Although a high waist-hip ratio most commonly goes with being overweight, it can also be found in women of normal weight who have high testosterone levels - a condition that is also associated with being hairy, infertile and having a 'male' body shape.

The view that men are attracted to a variety of female physical attributes and that there is therefore no single ideal woman does not find favour with Professor Singh. 'Just in America over the past 50 years, ideas of beauty have varied a lot. A few years ago a popular idea was that the ideal shape was going to be androgynous,' she says. 'But between 1955 and 1987 the waist- hip ratio of Ms America contestants and Playboy playmates varied only between 0.68 and 0.71.' The young women may have been tall and slender, but they maintained female curves.

In a series of experiments, Professor Singh found that males had a clear reaction to different waist-hip ratios. In a survey of 106 men aged 18 to 22, the favourite was a female of average weight with the classic hour-glass figure. Not only were such women rated as young, sexy and healthy, they were also seen as ideal for childbearing.
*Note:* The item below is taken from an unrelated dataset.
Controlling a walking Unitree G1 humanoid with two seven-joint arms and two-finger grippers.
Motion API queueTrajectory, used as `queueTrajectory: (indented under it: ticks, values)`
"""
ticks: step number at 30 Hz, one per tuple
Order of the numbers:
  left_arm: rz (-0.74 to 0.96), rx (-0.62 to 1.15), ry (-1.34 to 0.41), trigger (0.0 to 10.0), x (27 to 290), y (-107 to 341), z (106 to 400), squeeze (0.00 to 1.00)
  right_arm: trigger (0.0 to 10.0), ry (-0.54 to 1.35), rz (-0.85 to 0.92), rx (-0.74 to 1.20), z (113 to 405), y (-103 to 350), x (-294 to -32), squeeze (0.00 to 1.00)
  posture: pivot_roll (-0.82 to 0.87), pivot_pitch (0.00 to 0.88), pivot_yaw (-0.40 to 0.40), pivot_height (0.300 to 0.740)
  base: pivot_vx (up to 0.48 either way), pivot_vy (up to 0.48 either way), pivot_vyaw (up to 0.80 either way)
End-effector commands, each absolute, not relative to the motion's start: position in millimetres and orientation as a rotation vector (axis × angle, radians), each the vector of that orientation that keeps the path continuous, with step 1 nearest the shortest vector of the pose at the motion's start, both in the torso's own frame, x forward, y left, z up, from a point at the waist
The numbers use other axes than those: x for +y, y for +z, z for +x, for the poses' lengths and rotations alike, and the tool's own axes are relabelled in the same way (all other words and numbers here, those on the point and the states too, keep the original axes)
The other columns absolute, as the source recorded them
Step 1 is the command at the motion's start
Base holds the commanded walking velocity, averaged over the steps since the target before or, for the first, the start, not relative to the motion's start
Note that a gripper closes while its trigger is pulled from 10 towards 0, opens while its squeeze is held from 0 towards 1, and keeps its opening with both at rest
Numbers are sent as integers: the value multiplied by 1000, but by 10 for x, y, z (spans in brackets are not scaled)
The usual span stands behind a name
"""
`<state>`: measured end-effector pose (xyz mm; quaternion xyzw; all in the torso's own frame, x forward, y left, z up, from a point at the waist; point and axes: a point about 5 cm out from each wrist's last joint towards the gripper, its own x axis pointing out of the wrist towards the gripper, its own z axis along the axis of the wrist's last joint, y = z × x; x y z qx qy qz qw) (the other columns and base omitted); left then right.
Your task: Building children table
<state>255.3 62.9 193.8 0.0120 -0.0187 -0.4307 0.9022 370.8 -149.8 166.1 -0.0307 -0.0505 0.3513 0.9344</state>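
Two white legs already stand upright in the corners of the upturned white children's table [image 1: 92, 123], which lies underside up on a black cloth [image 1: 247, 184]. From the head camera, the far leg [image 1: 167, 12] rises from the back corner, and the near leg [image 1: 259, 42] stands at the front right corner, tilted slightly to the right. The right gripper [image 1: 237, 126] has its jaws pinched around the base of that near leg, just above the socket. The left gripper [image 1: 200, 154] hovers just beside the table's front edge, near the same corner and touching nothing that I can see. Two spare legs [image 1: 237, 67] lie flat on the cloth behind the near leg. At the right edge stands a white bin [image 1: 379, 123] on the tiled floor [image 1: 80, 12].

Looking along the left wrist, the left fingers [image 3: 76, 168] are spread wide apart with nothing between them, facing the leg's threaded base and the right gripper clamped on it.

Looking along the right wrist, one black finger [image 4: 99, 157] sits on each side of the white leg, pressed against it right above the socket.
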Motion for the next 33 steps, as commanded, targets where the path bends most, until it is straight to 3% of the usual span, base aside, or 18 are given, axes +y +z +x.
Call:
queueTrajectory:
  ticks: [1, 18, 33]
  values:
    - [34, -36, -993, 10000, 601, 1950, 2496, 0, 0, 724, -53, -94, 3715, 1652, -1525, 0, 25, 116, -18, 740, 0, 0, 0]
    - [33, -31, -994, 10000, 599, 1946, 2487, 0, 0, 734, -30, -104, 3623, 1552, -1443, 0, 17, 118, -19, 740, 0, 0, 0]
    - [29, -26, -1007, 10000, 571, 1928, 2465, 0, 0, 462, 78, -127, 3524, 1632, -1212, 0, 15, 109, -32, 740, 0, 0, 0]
The young men regarded the underweight women - defined as women of 5ft 5in weighing less than 90lb - as 'youthful' but not particularly attractive, especially for childbearing. And they viewed the overweight - women of 5ft 5in weighing more than 150lb - as unattractive, but more suitable as prospective mothers.

In Professor Singh's other surveys, men of all ages agreed with these findings - thus bearing out her theory of the waist-hip ratio. So perhaps, as well as fashion's dictates on uplift bras, we may one day see the return of the corset.